Monday, April 27, 2009

Efforts to Defeat Roll-Off

For a project that started out in my Bayesian statistics class and has found its way to my research paper on roll-off, I decided to try running a model to test the effectiveness of the NC Coordinated Campaign's efforts to fight roll-off in light of what happened in the Primary. Democrats won up and down the ballot, so it seems obvious to the casual observer that roll-off wasn't an issue in the General. I used non-informative priors on a regression for the Primary race roll-off (% fewer ballots cast in each contest relative to the Presidential contest) and calculated posterior slopes on some relevant variables. The real variable of interest here was minority registration growth rate since January. I then used the posterior estimates from that regression to put priors on a General election model.

This framework provides a strong analysis of the effectiveness of the Coordinated Campaign. It is also a great example of using Bayesian statistics to do something frequentist methods do not have an effective structure to do - examine a dataset with prior beliefs to investigate changes from the prior. The priors for the model being the posteriors from the Primary provides a more rigorous method of establishing the change in effect than could be established otherwise. In quick summary, it seems as though the Coordinated Campaign was successful, as evidenced by the plot below on the Governor's race.
In terms of interpreting this picture, the red distribution is the posterior estimate for the primary. This means that in the primary, in the average county, for every ten newly registered minority voters, three of those votes had disappeared by the time they got to the Governor's race. Now is the point where the savvy reader might interject, "But, Will, roll-off is always less in the General race, so this is not a huge concern." While savvy, that reader is failing to realize that these are slope estimates. With this model we are explaining the variance that exists geographically in roll-off. There is always variance around any mean - no matter what the mean is. Our interest is in what correlates with this variance. 

This brings us to the blue density. This line is what the data in the General election do to the prior. For those unfamiliar with Bayesian analysis, I'll butcher it and say - Primary(Red Line) Slope Estimate + General Election Data = Blue Estimate of General Election Slope. As is readily visible, this parameter is zero for all intents and purposes. It also has a lot of certainty associated with it. Whereas there was a lot of spread on the Primary estimate, there is none here.

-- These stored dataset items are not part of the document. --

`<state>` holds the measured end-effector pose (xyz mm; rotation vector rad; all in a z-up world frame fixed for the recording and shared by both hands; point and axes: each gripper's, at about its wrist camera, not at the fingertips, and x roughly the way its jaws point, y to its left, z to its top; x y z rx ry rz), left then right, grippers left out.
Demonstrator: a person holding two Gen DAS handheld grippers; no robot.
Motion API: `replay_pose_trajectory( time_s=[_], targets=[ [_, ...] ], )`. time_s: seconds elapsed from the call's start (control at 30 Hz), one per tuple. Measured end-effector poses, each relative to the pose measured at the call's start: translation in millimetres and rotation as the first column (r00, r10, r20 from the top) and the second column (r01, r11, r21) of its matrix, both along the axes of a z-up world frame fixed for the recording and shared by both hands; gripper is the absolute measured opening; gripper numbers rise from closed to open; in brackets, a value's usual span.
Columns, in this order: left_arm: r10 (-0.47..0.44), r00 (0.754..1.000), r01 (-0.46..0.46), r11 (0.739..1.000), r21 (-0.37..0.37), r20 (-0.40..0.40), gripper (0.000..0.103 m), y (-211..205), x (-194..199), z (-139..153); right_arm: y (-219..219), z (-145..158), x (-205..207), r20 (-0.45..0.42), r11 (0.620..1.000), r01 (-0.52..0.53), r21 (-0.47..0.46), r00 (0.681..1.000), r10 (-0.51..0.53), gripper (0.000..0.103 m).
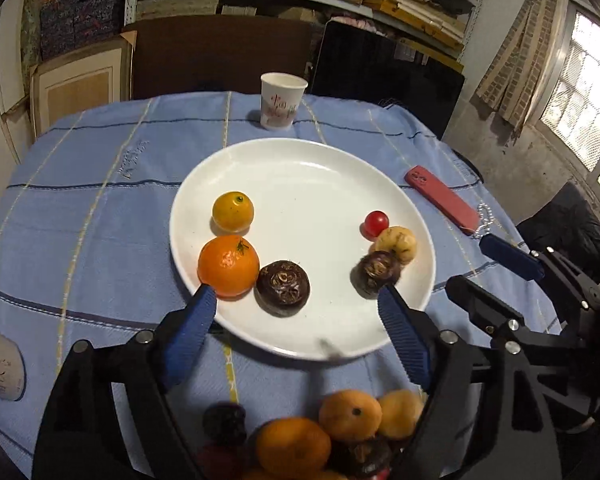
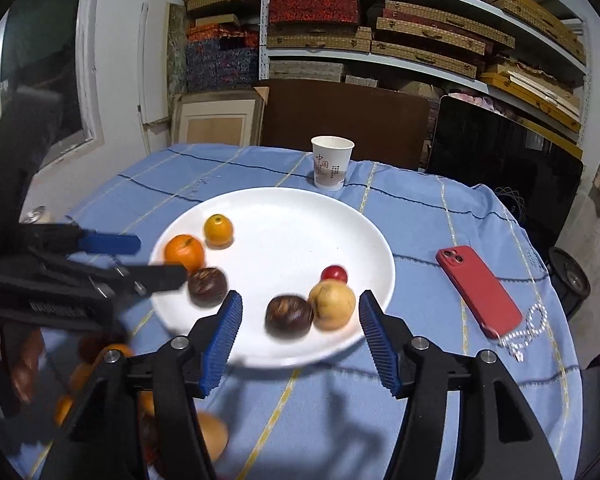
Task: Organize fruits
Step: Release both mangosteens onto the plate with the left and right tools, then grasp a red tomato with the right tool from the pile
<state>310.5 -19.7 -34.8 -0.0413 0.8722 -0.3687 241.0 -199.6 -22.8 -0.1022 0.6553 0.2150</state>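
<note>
Several blurred fruits point(image 1: 340, 440) behind left gripper point(image 1: 296, 300).

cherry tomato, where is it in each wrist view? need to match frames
Left wrist: cherry tomato sits right of centre on the white plate, just beyond the yellowish fruit.
Right wrist: cherry tomato sits centre-right, near the plate's right side.
Shared landmark: paper cup beyond the plate.

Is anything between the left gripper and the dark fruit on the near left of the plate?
Nothing visible. The left gripper is open, and the dark fruit lies uncovered between its fingertips, the orange beside it.
</note>
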Motion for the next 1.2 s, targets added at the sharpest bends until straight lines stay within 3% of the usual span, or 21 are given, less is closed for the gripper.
replay_pose_trajectory(
  time_s=[0.1, 0.2, 0.3, 0.47, 0.67, 0.73, 1.1, 1.2],
  targets=[
    [-0.010, 0.998, 0.010, 1.000, 0.007, 0.055, 0.096, 18, -47, 19, -6, 1, -41, -0.011, 1.000, -0.011, -0.004, 1.000, 0.011, 0.066],
    [-0.041, 0.991, 0.033, 0.997, 0.070, 0.125, 0.097, 35, -106, 27, -4, -8, -83, -0.037, 0.999, -0.031, -0.029, 0.999, 0.030, 0.070],
    [-0.056, 0.985, 0.045, 0.996, 0.071, 0.161, 0.099, 52, -156, 25, 2, -24, -115, -0.055, 0.997, -0.038, -0.070, 0.998, 0.035, 0.071],
    [-0.043, 0.992, 0.038, 0.998, 0.045, 0.116, 0.099, 67, -205, 2, 16, -44, -121, -0.074, 0.991, -0.032, -0.128, 0.997, 0.022, 0.071],
    [-0.026, 0.996, 0.020, 0.998, 0.067, 0.082, 0.099, 70, -222, -19, 51, -65, -108, -0.089, 0.963, -0.106, -0.248, 0.992, 0.086, 0.069],
    [-0.029, 0.996, 0.022, 0.996, 0.081, 0.085, 0.099, 70, -223, -20, 55, -70, -101, -0.119, 0.966, -0.112, -0.233, 0.989, 0.086, 0.053],
    [-0.016, 0.997, 0.008, 0.996, 0.093, 0.081, 0.099, 67, -202, -28, 41, -68, -94, -0.057, 0.964, -0.012, -0.265, 0.998, -0.003, 0.063],
    [-0.020, 0.997, 0.012, 0.995, 0.103, 0.075, 0.099, 64, -198, -31, 37, -71, -86, -0.087, 0.969, -0.015, -0.245, 0.996, -0.007, 0.063]
  ],
)
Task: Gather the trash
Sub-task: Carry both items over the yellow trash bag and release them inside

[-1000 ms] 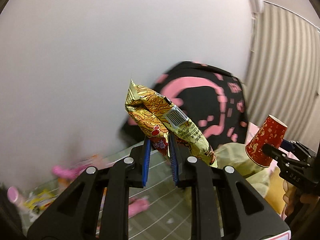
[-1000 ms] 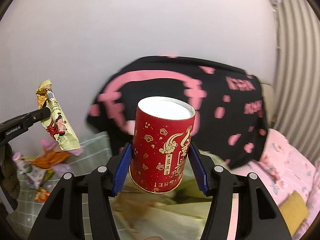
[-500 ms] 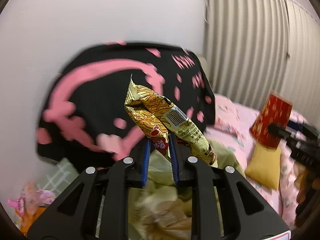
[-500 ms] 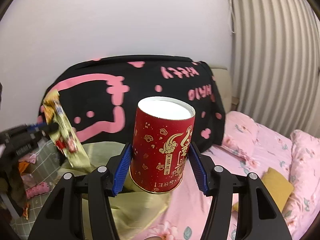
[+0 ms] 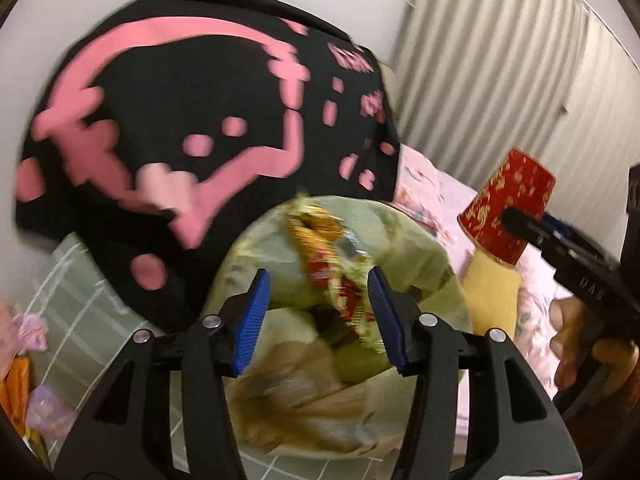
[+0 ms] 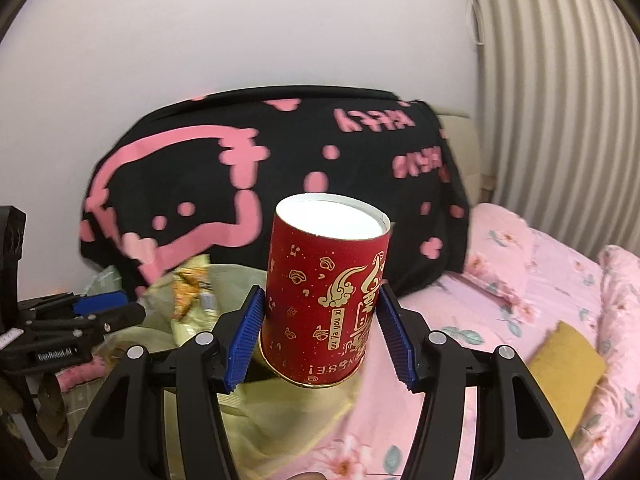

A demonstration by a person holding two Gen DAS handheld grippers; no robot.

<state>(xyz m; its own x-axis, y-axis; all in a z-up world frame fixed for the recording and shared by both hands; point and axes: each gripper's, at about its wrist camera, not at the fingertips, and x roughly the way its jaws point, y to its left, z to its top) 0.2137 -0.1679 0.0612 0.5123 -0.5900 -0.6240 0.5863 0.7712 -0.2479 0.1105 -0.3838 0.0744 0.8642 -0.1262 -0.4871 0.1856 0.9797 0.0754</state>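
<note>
Yellow snack wrapper: between the left gripper's opening jaws, dropping into the green trash bag below. Red paper cup: pinched in the right gripper; likely next, release over the bag.

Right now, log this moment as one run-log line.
left gripper: jaws opening, snack wrapper loose between them over trash bag | right gripper: shut on red paper cup
</note>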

In sum my conclusion is that the Coordinated Campaign did an excellent job stamping out the problem of newly registered minority voters falling off the ballot. Well done, Keith, if you're reading this.

Tuesday, April 14, 2009

Roll-Off, Straight Ticket Voting, and African Americans

So I have now finished playing with my data, and have decided I can put myself out there and place some confidence in the following findings. First, I've got a couple of definitions for reference:

AATOcomp – proportion of turnout in a county which is registered as African American
STVrate – proportion of ballots from a county which used the straight-ticket voting option
Roll-off – proportion of decreased cast ballots in a particular race as compared to the Presidential contest

I've distilled my thoughts into five key observations. These will form the basis of the paper that I'm working on with Professor Aldrich. Please feel free to respond with any thoughts in the comments section. These are just the data findings - what I feel like the numbers tell me - not publishable research. I'm working on developing a political theoretical framework on how they all make sense together. I don't expect to come up with a single unifying theory, but I am going to try to make as much sense of it all as I can.

Overall

1. There is a significant positive correlation between AATOcomp and STVrate. This causes issues in examining the effect of AATOcomp on roll-off due to the necessary relationship between STVrate and roll-off.

On Partisan Races

2. Without controlling for STVrate, higher levels of AATOcomp are associated with higher amounts of roll-off in top ticket races but this effect reverses as we go down the ticket and there is more overall roll-off. The effect is significant but weak at the top of the ticket, but becomes much stronger down the ballot (presumably as a result of a higher proportion of the remaining votes coming from STV). 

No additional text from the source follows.